Party congress wraps up in Athens while Syriza grows

04 March, 14:34

(By Demetrio Manolitsakis) (ANSAmed) - ATHENS, MARCH 4 - The ninth congress of Pasok, the Greek Socialist party founded by Andreas Papandreou in 1974 just days after the fall of the colonels' regime, wrapped up Sunday in Athens. In a short period of time Pasok, under the leadership of its founder, was able to win national elections with 48,06% of the vote and govern Greece for almost two decades during which the country changed significantly.

Today's Pasok however has very little to do with that party perhaps also because, apart from the political errors committed by its leaders, it had the misfortune to lead the country in the first years of the grave economic crisis which hit the country.

In recent elections in June 2012, Pasok lost over two thirds of votes shrinking from 43,92% (3.012.373 votes) to 12,28% (755.868 votes). Most lost voted - 40% according to local analysts - went to radical left party Syriza, which rose from 4,60% in 2009 to 26,89% obtained at the 2012 elections, thus becoming the main opposition party. The situation could get worse for Pasok with the latest surveys indicating only 5,3% of would-be voters would cast their ballots for Pasok today.

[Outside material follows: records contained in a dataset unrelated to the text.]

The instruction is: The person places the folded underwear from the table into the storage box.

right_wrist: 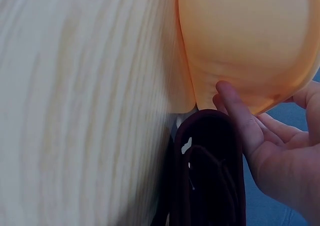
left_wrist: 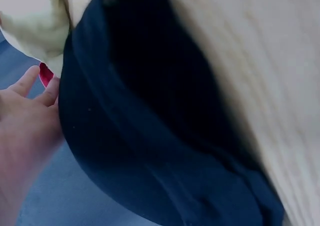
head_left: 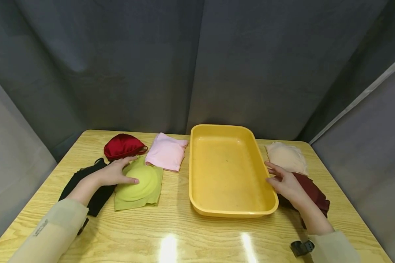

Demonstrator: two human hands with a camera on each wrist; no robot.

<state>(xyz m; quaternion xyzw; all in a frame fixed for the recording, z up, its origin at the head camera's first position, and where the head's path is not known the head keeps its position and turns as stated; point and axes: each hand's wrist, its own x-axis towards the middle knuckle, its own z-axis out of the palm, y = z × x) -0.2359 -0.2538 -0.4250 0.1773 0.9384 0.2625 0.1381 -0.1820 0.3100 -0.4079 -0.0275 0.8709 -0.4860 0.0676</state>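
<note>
In the head view my left hand [head_left: 115,173] reaches over a yellow-green bra [head_left: 141,182], its thumb and fingers spread apart. Beneath that forearm lies a black folded garment [head_left: 100,197], which fills much of the left wrist view as dark cloth [left_wrist: 125,136]. My right hand [head_left: 286,184] is at the right side of a yellow plastic tub [head_left: 230,213]. The right wrist view shows its fingers straight against the tub's outer wall [right_wrist: 245,41], not curled around it. Close by that hand is a dark maroon garment [head_left: 311,193].
A red satin bra [head_left: 123,146] and a folded pink garment [head_left: 167,151] lie at the back left of the wooden table [head_left: 135,237]. Behind my right hand sits a beige garment [head_left: 286,157]. Grey curtains [head_left: 145,65] hang along the back and sides.
</note>
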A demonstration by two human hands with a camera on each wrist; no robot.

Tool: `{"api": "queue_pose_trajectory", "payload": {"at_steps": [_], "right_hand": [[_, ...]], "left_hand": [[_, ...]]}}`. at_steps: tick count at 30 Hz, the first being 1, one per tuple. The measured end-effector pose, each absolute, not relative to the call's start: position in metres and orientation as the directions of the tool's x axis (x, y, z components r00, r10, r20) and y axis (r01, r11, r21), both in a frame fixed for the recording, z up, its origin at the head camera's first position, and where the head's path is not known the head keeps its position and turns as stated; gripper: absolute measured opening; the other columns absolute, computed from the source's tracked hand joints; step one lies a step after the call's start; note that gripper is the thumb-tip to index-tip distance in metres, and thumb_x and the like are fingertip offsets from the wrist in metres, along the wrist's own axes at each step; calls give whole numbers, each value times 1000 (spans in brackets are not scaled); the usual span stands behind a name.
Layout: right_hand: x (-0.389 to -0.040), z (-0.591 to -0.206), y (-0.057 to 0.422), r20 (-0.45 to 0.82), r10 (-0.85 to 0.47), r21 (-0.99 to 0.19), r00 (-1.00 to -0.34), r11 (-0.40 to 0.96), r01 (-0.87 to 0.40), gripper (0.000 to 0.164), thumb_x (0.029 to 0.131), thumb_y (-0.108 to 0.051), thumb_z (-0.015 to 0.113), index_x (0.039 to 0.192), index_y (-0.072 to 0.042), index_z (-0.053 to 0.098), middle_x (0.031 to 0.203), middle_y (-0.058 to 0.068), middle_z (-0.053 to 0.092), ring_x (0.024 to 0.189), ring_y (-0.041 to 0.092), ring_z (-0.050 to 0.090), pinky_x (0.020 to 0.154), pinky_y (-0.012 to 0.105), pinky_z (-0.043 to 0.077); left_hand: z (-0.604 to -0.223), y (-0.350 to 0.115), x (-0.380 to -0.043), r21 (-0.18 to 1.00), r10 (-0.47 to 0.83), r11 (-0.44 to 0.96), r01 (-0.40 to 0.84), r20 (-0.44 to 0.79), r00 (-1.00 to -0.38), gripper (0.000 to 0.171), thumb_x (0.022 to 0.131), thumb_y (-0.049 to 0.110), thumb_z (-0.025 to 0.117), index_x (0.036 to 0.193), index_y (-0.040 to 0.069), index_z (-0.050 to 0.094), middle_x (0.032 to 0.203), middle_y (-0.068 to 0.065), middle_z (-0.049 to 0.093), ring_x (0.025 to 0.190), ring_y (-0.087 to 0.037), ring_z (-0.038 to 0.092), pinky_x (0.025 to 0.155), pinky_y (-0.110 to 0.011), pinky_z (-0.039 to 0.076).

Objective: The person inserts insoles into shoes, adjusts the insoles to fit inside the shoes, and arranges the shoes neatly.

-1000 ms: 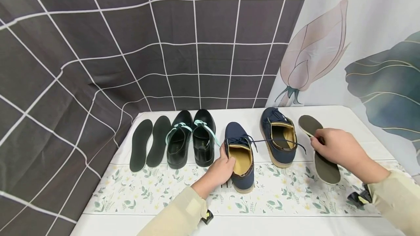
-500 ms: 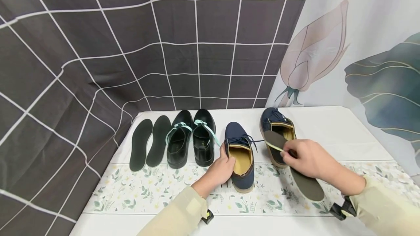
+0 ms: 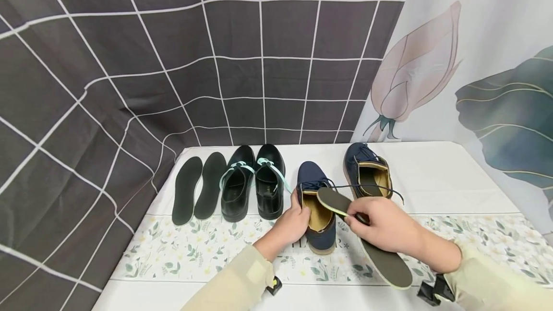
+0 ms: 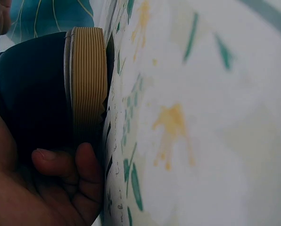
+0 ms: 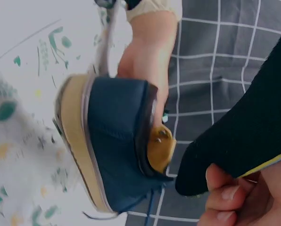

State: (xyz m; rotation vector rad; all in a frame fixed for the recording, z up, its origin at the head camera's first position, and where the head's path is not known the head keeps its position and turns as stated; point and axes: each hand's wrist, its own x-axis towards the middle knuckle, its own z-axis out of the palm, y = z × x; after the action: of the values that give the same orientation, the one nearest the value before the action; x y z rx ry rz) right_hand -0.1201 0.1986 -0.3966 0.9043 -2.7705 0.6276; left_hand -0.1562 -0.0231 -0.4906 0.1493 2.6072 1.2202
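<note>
My left hand grips the left side of a navy lace-up shoe, thumb over the opening and fingers low along the outside. In the left wrist view its ribbed tan sole rests on the cloth. The shoe's yellow lining shows in the right wrist view. A grey-brown insole is pinched around its middle by my right hand. Its far end overlaps the shoe's opening in the head view; the other end points toward me. Behind my right hand stands the other navy shoe, with a dark insole inside.
Left of the navy shoe stand two black shoes with mint laces. Two dark insoles lie beyond them. A navy lace stretches across to the other navy shoe. A grid-patterned curtain hangs behind the white table.
My right hand has carried the insole leftward from the table's right side, past the far navy shoe, to the opening of the nearer one. My left hand keeps its hold on that shoe.
</note>
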Motion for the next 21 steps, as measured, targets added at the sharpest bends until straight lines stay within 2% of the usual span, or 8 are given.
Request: {"api": "queue_pose_trajectory", "payload": {"at_steps": [2, 6, 9, 11, 13, 16, 17, 21], "right_hand": [[-119, -398, 194, 244, -554, -362, -796, 710, -604, 21, 86, -16, 73, 75, -31, 64, 66, -19, 53, 61, -2, 46, 56, 21, 43], [-118, -401, 187, 190, -568, -390, -801, 705, -593, 9, 89, -17, 69, 91, -26, 74, 76, -17, 66, 69, -2, 55, 61, 24, 50], [-120, -402, 183, 176, -572, -405, -801, 700, -588, 16, 91, -16, 67, 104, -20, 77, 90, -10, 76, 79, 2, 65, 68, 31, 57], [-123, -403, 180, 174, -579, -403, -796, 696, -594, 18, 92, -16, 66, 105, -19, 78, 97, -5, 79, 87, 6, 69, 73, 35, 60], [-125, -404, 177, 155, -585, -407, -796, 696, -591, 18, 92, -15, 65, 104, -19, 79, 97, -3, 80, 87, 9, 70, 72, 36, 60], [-130, -405, 173, 123, -564, -420, -817, 716, -557, 19, 91, -14, 64, 100, -20, 80, 93, -5, 80, 79, 5, 66, 67, 32, 57], [-131, -406, 170, 107, -554, -427, -825, 724, -542, 18, 91, -14, 64, 95, -22, 80, 86, -7, 78, 73, 4, 64, 64, 30, 54], [-138, -408, 160, 44, -512, -441, -858, 760, -476, 22, 90, -15, 62, 74, -26, 72, 59, -12, 57, 52, 3, 46, 51, 24, 39]], "left_hand": [[-491, -24, -156, 766, 210, 643, 0, -176, -962, 69, 105, 38, 30, 162, 11, 3, 133, -30, 66, 119, -38, 65, 102, -56, 52], [-491, -26, -157, 773, 248, 634, 42, -152, -957, 68, 106, 37, 30, 161, 10, 1, 129, -32, 68, 116, -40, 66, 99, -57, 53], [-492, -26, -156, 776, 264, 628, 58, -143, -954, 67, 107, 36, 29, 161, 9, 0, 126, -33, 69, 113, -40, 68, 97, -57, 54], [-491, -26, -155, 778, 260, 626, 52, -146, -955, 67, 108, 38, 29, 161, 10, 0, 127, -33, 69, 114, -40, 67, 97, -57, 54], [-491, -26, -155, 778, 252, 626, 43, -150, -956, 67, 108, 41, 28, 162, 12, 1, 129, -32, 68, 116, -39, 67, 99, -57, 54], [-491, -25, -156, 777, 242, 628, 34, -154, -958, 68, 108, 46, 28, 162, 14, 2, 132, -30, 67, 119, -38, 65, 101, -57, 52], [-491, -25, -156, 777, 239, 628, 29, -157, -958, 68, 108, 47, 27, 162, 14, 2, 133, -29, 67, 120, -38, 64, 101, -57, 52], [-491, -24, -156, 776, 232, 630, 11, -175, -957, 68, 107, 43, 28, 162, 14, 2, 135, -28, 66, 121, -37, 64, 102, -57, 51]]}}
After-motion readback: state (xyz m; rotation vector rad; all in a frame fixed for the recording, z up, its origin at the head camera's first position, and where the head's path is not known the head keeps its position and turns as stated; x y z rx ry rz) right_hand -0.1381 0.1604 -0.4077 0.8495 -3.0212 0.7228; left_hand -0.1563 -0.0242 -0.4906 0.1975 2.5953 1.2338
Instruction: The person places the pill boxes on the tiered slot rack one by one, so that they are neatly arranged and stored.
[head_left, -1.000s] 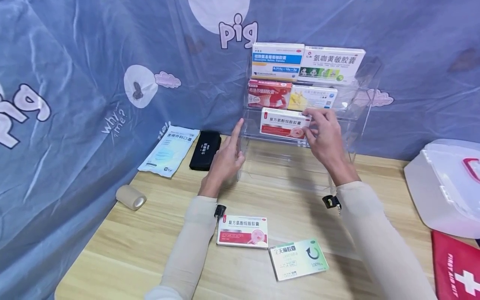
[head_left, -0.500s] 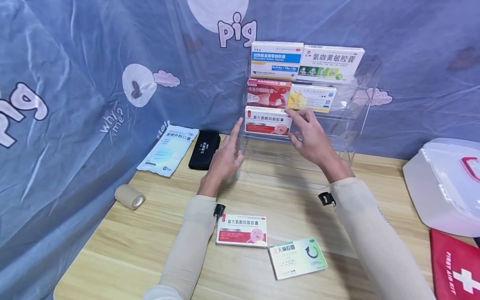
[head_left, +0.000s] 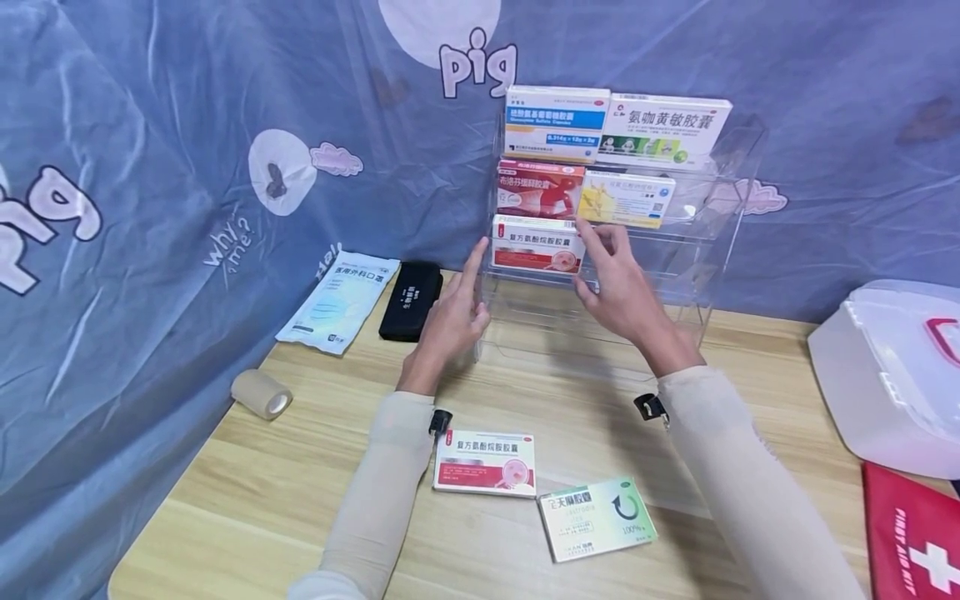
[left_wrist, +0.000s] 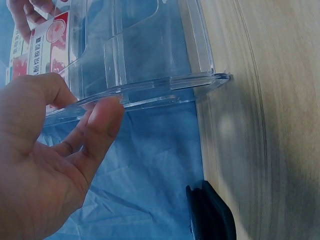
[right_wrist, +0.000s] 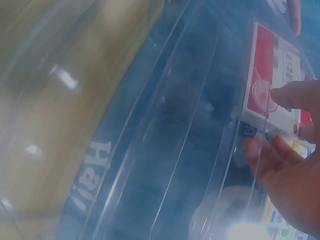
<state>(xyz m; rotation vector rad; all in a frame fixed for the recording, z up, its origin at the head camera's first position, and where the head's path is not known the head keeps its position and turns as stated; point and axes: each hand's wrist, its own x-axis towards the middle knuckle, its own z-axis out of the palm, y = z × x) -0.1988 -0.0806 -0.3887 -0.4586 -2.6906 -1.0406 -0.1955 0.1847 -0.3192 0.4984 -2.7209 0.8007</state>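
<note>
A red-and-white medicine box [head_left: 536,245] stands at the left end of the clear display rack's third tier. My right hand [head_left: 622,287] is at its right end, index fingertip at the upper corner and thumb lower down. In the right wrist view, a fingertip overlaps the medicine box [right_wrist: 261,82] near its printed circle. My left hand [head_left: 452,321] holds the left side of the display rack [head_left: 723,237], index finger pointing up along it. The left wrist view shows the left hand's thumb and bent finger at the rack's side panel [left_wrist: 150,92].
Several medicine boxes fill the upper tiers, among them a red box [head_left: 538,190]. On the table lie a matching red-and-white box [head_left: 485,463] and a green-and-white box [head_left: 597,519]. A mask packet [head_left: 337,302], black case [head_left: 410,302] and bandage roll [head_left: 260,393] lie left; a white bin [head_left: 885,375] stands right.
My right hand has moved the red-and-white box left along the tier, to its left end. Its grip on the box has loosened. My left hand has stayed at the rack's side.
</note>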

Closing the congress, the party's President Evanghelos Venizelos said Pasok does not intend to leave the government coalition - which it supports together with Nea Dimokratia of Prime Minister Antonis Samaras and the Democratic Left of Fotis Kouvelis - and stressed there is no alternative to this government. Venizelos said instead that Pasok should participate more, stressing that 'it is not possible to fool around with early elections during the critical phase of the implementation of a programme to re-launch the economy' agreed with international creditors. He also announced that Pasok will soon ask for an update of a programme agreement with government allies.

The new programme should include, among other things, the approval of a fairer tax system, an economic development plan and measures for low-income families. Moreover Venizelos means to ask government partners to send a clear message to international creditors stressing that 'Greek nationals cannot sustain more austerity measures'.

Venizelos will also ask for more transparent and efficient rules for parliament and the government to avoid misunderstandings which could endanger the cohesion of the cabinet, something which already happened, and called on the Democratic Left to join forces at the next elections in order to create a large centre-left bloc, like Italy's 'Olive tree alliance', ruling out an alliance with Syriza. The proposal, added Venizelos, also concerns the balance of powers inside the government, which in this way would have two political blocs, one conservative and the other progressive, rather than three.